Written by Gabriel Weinstein | 9/dez/2022 13:45:00

Sou um amante do esporte, mas minha paixão pelo futebol passa alguns limites. Não sou de nenhum time em particular, mas a paixão é pelo futebol em si mesmo. Eu jogo desde que era criança e sou daquelas pessoas que dizem que “a vida é o que acontece entre Copa do Mundo e Copa do Mundo”. De Itália 1990 a Rússia 2018, eu vivi cada copa do mundo com paixão. No entanto, algo muito diferente acontece comigo ao pensar em Catar 2022.

Lemos e ouvimos inúmeras notícias a respeito de Joseph Blatter (que em 2010 anunciava o Catar como organizador da copa de 2022) e a corrupção na FIFA. No entanto, além disso, deveríamos nos questionar o papel que uma organização do calibre da FIFA tem em nossos dias. Que princípios transmite uma organização que supera a ONU em países filiados? Que inspiração gera entre os mais jovens?
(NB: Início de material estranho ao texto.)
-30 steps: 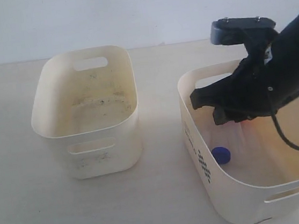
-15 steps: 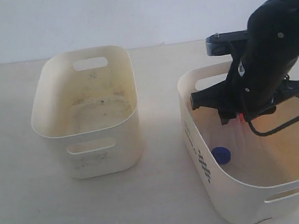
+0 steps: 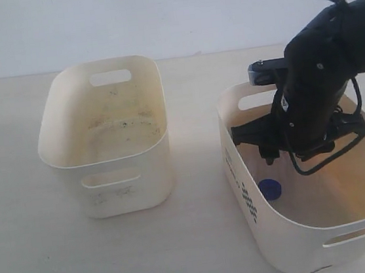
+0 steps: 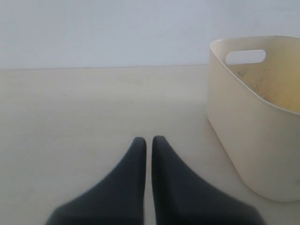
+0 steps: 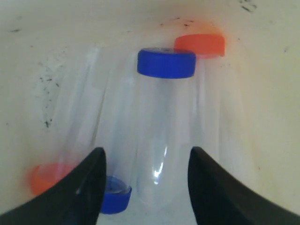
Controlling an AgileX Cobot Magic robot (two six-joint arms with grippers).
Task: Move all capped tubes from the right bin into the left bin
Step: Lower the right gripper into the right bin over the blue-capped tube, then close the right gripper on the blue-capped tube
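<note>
Lying loose in the right bin (image 3: 287, 243), the capped tubes (image 5: 117, 122) look light, hard and slick; a blue-capped one (image 5: 164, 126) sits between the spread right fingers (image 5: 84, 187), best pinched mid-barrel. Left fingers (image 4: 136, 187) rest pressed together above the worktop (image 4: 70, 108).

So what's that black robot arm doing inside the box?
The right gripper is down inside the right bin, jaws open on either side of a blue-capped tube lying among other capped tubes with blue and orange caps. Nothing is gripped yet. The left bin shows no tubes, and the left gripper rests shut near it.
</note>
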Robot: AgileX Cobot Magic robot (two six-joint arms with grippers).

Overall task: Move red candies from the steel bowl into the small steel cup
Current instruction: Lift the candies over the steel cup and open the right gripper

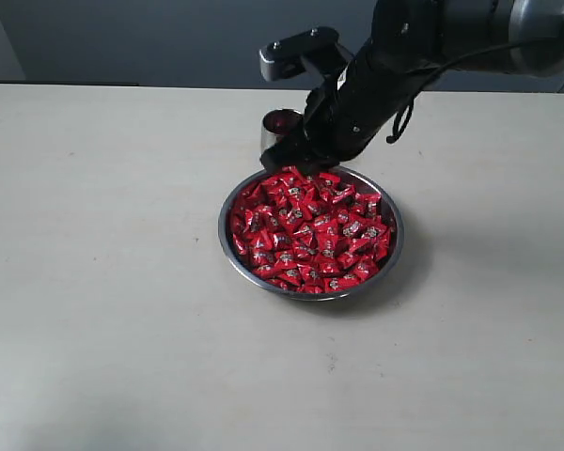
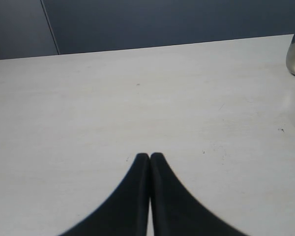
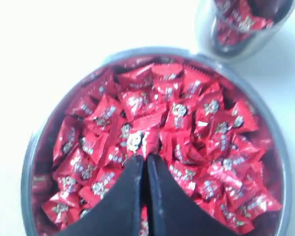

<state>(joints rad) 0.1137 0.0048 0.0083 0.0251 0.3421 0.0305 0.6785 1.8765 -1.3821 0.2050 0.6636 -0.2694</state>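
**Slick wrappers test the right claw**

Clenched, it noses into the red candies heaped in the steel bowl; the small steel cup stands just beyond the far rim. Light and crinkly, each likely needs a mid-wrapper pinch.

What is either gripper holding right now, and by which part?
Left gripper: nothing. Right gripper is shut at the edge of one glossy red-wrapped candy; a real hold cannot be told.
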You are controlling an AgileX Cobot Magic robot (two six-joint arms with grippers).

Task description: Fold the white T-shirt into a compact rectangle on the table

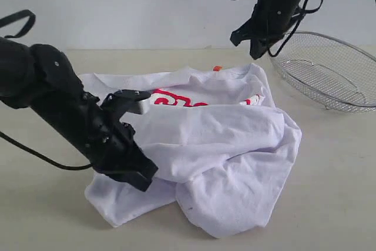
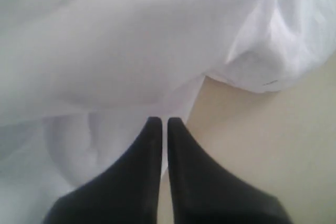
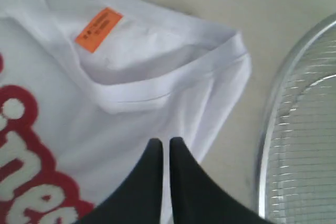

De 20 de novembro a 18 de dezembro, a atenção de grande parte do planeta estará posta no Catar, uma monarquia absoluta que é governada desde meados do século XIX pela família Al Thani. Trata-se de um país acusado de apoiar e financiar o terrorismo; de incentivar a exploração trabalhista; de violar sistematicamente os Direitos Humanos; Dados compilados pela ONG Anistía Internacional in situ, confirmam as suspeitas.

 Só alguns gestos mornos

O Catar conta hoje com 1,7 milhões de trabalhadores migrantes. E 90% deles trabalham no setor da construção. Para poder trabalhar, os migrantes pagam às agências de contratação em seus países de origem -Nepal, Bangladesh ou Índia- entre 500€ e 4.300€. O salário mensal médio que estás agências prometem aos contratados pode chegar a 300€. No entanto, ao chegar ao destino, o dinheiro que os trabalhadores recebem não supera em muitos casos os 190€, além de o pagamento ser feito com meses de atraso, segundo os dados coletados pela Anistia Internacional (para quem duvidar da qualidade do trabalho desta ONG, eu lembro a experiência da Copa do Mundo da Argentina em 1978 e suas sequelas).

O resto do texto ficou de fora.